→ Exercise goal: Where a line in the records below includes "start", pull that line out.

→ The data:
○ ○ ○ ○ ○ ○ ○

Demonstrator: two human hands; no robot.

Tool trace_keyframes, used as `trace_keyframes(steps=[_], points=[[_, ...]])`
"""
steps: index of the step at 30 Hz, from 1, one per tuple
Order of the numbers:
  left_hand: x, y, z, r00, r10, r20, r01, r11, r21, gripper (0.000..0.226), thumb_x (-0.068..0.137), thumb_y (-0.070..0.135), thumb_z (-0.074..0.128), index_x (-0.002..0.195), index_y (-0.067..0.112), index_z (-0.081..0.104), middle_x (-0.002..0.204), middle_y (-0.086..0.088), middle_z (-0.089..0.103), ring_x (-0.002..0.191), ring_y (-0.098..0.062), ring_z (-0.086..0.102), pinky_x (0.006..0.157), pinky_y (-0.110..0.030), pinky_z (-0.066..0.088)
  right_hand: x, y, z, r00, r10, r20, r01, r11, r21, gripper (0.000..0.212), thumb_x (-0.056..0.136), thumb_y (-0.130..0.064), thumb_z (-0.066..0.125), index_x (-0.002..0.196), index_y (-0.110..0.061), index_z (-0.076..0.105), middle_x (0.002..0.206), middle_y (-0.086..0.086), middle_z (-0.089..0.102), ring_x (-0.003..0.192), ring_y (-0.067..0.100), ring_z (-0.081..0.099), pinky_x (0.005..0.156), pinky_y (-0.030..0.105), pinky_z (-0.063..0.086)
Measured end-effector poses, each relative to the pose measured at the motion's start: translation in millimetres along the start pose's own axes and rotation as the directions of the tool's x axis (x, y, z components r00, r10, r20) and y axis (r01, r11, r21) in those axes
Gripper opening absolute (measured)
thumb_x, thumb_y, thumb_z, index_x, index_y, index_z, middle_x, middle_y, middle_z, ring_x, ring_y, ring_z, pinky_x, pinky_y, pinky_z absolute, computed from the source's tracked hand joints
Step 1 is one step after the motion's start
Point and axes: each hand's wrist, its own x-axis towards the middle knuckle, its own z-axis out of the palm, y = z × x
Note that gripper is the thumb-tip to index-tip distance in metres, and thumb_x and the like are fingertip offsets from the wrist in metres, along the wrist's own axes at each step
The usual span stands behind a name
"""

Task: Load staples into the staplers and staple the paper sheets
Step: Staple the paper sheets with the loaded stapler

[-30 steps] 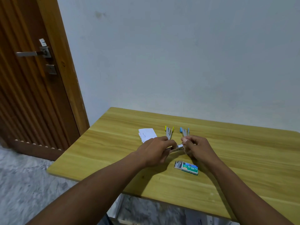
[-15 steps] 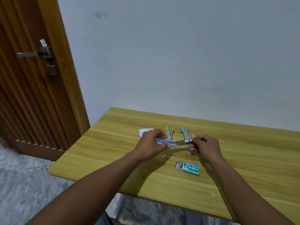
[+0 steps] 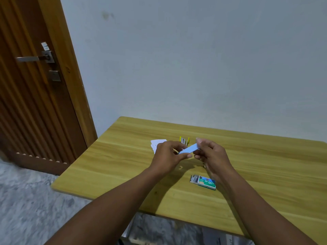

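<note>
Above the wooden table [image 3: 265, 170] I hold a light blue stapler [image 3: 188, 149] between both hands. My left hand [image 3: 168, 156] pinches its near lower end. My right hand [image 3: 212, 152] grips its far upper end with curled fingers. Behind them a yellow stapler [image 3: 184, 139] lies opened on the table. A small stack of white paper sheets [image 3: 156, 143] lies to the left, partly hidden by my left hand. An open green box of staples [image 3: 203, 182] lies nearer to me, under my right wrist.
The table stands against a pale wall [image 3: 194, 68]. A brown wooden door [image 3: 35, 85] with a metal handle [image 3: 33, 58] is at the left. Grey patterned floor [image 3: 26, 209] lies left of the table's edge.
The hands lifted the blue stapler off the table and pulled it open, metal tray showing; now its blue body is tilted up between both hands and the right hand has risen.
</note>
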Motion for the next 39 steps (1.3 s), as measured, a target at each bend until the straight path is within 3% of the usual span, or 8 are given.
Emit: trace_keyframes(steps=[3, 5, 10, 14, 21, 27, 32, 39], points=[[-5.5, 2.6, 1.6, 1.000, 0.022, 0.004, -0.022, 0.999, 0.026, 0.038, 0.071, 0.049, 0.087, 0.100, 0.027, 0.076, 0.084, 0.010, 0.071, 0.066, -0.007, 0.062, 0.072, -0.030, 0.055, 0.3, 0.0, 3.0, 0.999, 0.022, -0.044, -0.023, 0.999, -0.028, 0.044, 0.080, -0.027, 0.080, 0.115, -0.003, 0.068, 0.080, 0.004, 0.067, 0.068, 0.016, 0.058, 0.063, 0.029, 0.048], [-5.9, -1.6, -4.5, 0.990, 0.053, -0.130, -0.031, 0.986, 0.166, 0.045, 0.080, 0.064, 0.071, 0.110, 0.030, 0.070, 0.101, 0.009, 0.069, 0.092, -0.008, 0.063, 0.082, -0.031, 0.053, 0.8, -7.6, 2.3, 0.993, 0.068, -0.096, -0.063, 0.997, 0.054, 0.034, 0.081, -0.028, 0.079, 0.106, -0.008, 0.070, 0.085, 0.002, 0.065, 0.074, 0.015, 0.059, 0.063, 0.029, 0.044], [12.6, -35.6, -37.3, 0.847, -0.357, -0.394, 0.521, 0.708, 0.477, 0.081, 0.074, 0.079, 0.060, 0.124, 0.015, 0.058, 0.136, -0.013, 0.051, 0.129, -0.034, 0.043, 0.104, -0.043, 0.035, 3.6, -26.0, -6.4, 0.959, 0.277, -0.065, -0.208, 0.839, 0.504, 0.031, 0.090, -0.024, 0.069, 0.114, -0.008, 0.059, 0.102, 0.010, 0.060, 0.097, 0.029, 0.062, 0.073, 0.040, 0.053], [17.3, -53.9, -41.2, 0.851, -0.409, -0.330, 0.525, 0.698, 0.487, 0.049, 0.071, 0.065, 0.073, 0.103, 0.028, 0.068, 0.130, -0.007, 0.052, 0.127, -0.030, 0.041, 0.107, -0.040, 0.031, 3.7, -27.4, -5.1, 0.932, 0.361, -0.022, -0.322, 0.856, 0.404, 0.030, 0.093, -0.030, 0.063, 0.114, -0.009, 0.061, 0.094, 0.011, 0.060, 0.077, 0.024, 0.060, 0.056, 0.036, 0.051], [20.9, -50.7, -31.3, 0.944, -0.279, -0.176, 0.302, 0.946, 0.118, 0.019, 0.084, 0.024, 0.076, 0.079, 0.019, 0.058, 0.091, 0.004, 0.066, 0.093, -0.023, 0.062, 0.077, -0.033, 0.045, -0.1, -14.1, 3.2, 0.933, 0.356, 0.061, -0.360, 0.927, 0.107, 0.016, 0.087, -0.018, 0.064, 0.096, -0.006, 0.058, 0.071, 0.007, 0.049, 0.047, 0.017, 0.044, 0.041, 0.025, 0.035], [23.6, -30.0, -48.0, 0.964, -0.262, 0.039, 0.258, 0.897, -0.358, 0.029, 0.082, 0.006, 0.080, 0.081, 0.021, 0.056, 0.094, -0.021, 0.074, 0.083, -0.034, 0.071, 0.061, -0.031, 0.051, -1.6, -9.0, 14.9, 0.991, 0.130, 0.041, -0.118, 0.969, -0.217, 0.024, 0.089, -0.026, 0.072, 0.107, -0.010, 0.067, 0.085, 0.010, 0.062, 0.047, 0.017, 0.040, 0.044, 0.024, 0.029], [19.1, -10.7, -49.7, 0.949, -0.245, 0.199, 0.309, 0.852, -0.423, 0.043, 0.080, 0.008, 0.083, 0.116, 0.015, 0.060, 0.101, -0.018, 0.077, 0.090, -0.034, 0.075, 0.072, -0.043, 0.061, -3.0, -8.7, 21.5, 0.994, 0.016, 0.107, 0.022, 0.936, -0.351, 0.015, 0.090, -0.013, 0.069, 0.104, -0.009, 0.068, 0.076, 0.012, 0.064, 0.043, 0.018, 0.043, 0.041, 0.023, 0.033], [13.7, 0.1, -48.0, 0.933, -0.234, 0.273, 0.333, 0.848, -0.413, 0.028, 0.090, 0.025, 0.076, 0.112, 0.009, 0.072, 0.103, -0.018, 0.077, 0.085, -0.028, 0.073, 0.081, -0.048, 0.059, -3.8, -9.9, 16.2, 0.985, -0.060, 0.164, 0.114, 0.932, -0.343, 0.011, 0.088, -0.006, 0.068, 0.099, -0.005, 0.068, 0.065, 0.010, 0.057, 0.044, 0.019, 0.044, 0.042, 0.024, 0.036]])
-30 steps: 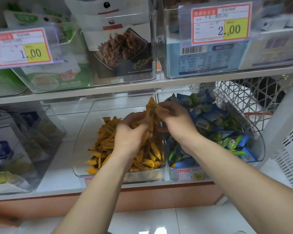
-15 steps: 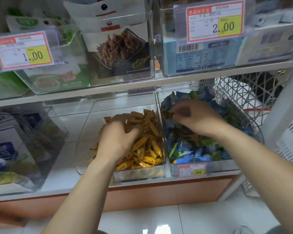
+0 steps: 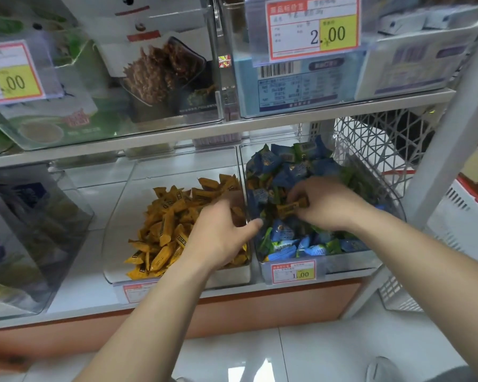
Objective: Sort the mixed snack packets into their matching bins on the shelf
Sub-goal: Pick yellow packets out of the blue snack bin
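Right hand (image 3: 329, 205) is pinching an orange packet (image 3: 289, 207) over the blue-and-green bin (image 3: 351, 267), at 3 o'clock of the orange bin (image 3: 116, 224). Left hand (image 3: 218, 235), fingers loosely curled, is resting on the orange packets (image 3: 166, 227).

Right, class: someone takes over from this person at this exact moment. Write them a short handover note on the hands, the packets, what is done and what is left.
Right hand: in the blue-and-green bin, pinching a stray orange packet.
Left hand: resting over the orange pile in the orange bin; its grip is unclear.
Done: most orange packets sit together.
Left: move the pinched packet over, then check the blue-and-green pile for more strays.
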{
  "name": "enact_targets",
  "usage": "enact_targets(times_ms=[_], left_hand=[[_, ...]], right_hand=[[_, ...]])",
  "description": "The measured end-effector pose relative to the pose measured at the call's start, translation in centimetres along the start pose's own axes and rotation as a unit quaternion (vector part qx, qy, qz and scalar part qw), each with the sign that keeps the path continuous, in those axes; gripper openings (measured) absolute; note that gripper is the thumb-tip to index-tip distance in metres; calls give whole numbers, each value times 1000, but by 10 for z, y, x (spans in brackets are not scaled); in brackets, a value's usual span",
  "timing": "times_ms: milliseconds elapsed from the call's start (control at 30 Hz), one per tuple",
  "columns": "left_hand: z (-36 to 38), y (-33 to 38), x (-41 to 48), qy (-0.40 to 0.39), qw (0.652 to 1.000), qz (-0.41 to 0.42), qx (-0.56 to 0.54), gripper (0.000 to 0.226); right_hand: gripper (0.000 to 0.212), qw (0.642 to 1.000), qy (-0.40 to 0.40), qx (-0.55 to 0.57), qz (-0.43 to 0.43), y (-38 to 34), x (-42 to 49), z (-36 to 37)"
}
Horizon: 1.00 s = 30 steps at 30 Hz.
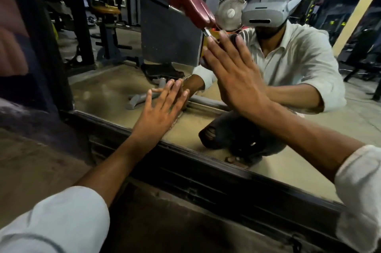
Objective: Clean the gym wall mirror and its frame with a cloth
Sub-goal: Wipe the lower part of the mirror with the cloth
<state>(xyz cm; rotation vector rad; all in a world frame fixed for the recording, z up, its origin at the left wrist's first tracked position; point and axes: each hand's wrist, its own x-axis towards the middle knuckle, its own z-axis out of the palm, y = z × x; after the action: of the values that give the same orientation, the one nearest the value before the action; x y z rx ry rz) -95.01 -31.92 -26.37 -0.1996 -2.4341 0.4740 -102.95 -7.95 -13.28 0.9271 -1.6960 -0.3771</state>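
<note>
A broad grey pillar (171,32) stands in a dim gym. Left of the pillar, a yellow-orange padded seat (106,9) sits on a dark stand among black machine uprights. Just right of the pillar, a white fan (229,12) faces forward. A maroon padded machine arm (193,8) crosses the pillar's upper right part. Below the pillar spreads a tan, dusty floor (107,91), with grey tubes (136,101) lying on it. Far right of the pillar a cream column (354,15) slants upward, with darkness around it.
</note>
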Motion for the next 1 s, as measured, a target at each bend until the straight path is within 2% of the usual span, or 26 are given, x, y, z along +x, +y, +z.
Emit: enact_targets(times_ms=[200, 333, 467, 667, 833, 1000], left_hand=[[7, -23, -7, 35, 999, 32, 7, 88], [13, -61, -14, 22, 996, 75, 51, 107], [18, -74, -22, -6, 995, 70, 71, 126], [19, -88, -37, -31, 993, 79, 80, 125], [13, -102, -38, -67, 988, 95, 102, 120], [22, -117, -42, -74, 989, 100, 84, 118]], right_hand=[[64, 997, -42, 71, -4, -90, -45, 24], [66, 992, -71, 87, -60, -150, -84, 43], [74, 987, -97, 85, -100, -186, -102, 67], [72, 979, -96, 137, -113, -210, -105, 81], [65, 979, -76, 119, -144, -225, -98, 83], [75, 973, -117, 140, -144, -235, -85, 91]])
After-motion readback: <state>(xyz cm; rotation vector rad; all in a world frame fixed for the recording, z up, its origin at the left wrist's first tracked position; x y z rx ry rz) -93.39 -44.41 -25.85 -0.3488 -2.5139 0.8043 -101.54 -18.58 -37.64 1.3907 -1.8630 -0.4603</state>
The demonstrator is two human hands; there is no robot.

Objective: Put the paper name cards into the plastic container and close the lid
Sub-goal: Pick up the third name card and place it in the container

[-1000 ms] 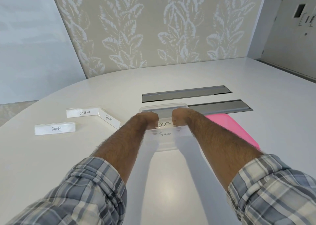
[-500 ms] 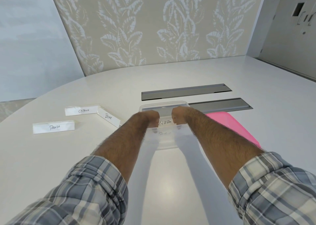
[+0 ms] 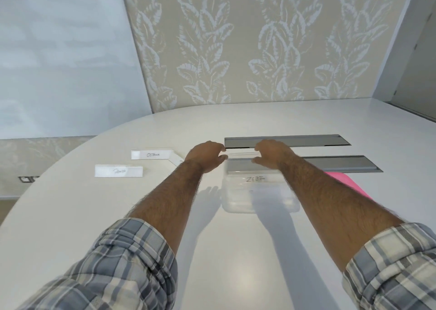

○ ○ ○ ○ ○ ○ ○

→ Response to the task:
Measured end-effector poses, each relative to the pose measured at the motion's start: translation in millimetres along the start pose's own axes and rotation as the directions of the tool's x axis (x, y, z components r00, r10, r20) and y axis (r01, r11, r21) in those axes
Step 1 is one step after the motion's start
  "description": "The measured end-effector pose relative to the pose measured at the call's start, translation in centimetres along the start pose's own axes and rotation as a unit quaternion (vector part qx, qy, qz and scalar part qw), each with the sign that keeps the path continuous, in those axes; gripper openings (measured) absolute; note that gripper is the thumb-tip to index-tip distance in metres; calls give whole numbers, each value times 1000, but by 10 for z, y, x (spans in brackets are not scaled); in brackets, a value's usual span",
  "timing": "times_ms: milliseconds elapsed from the call's start (control at 30 Hz), one per tuple",

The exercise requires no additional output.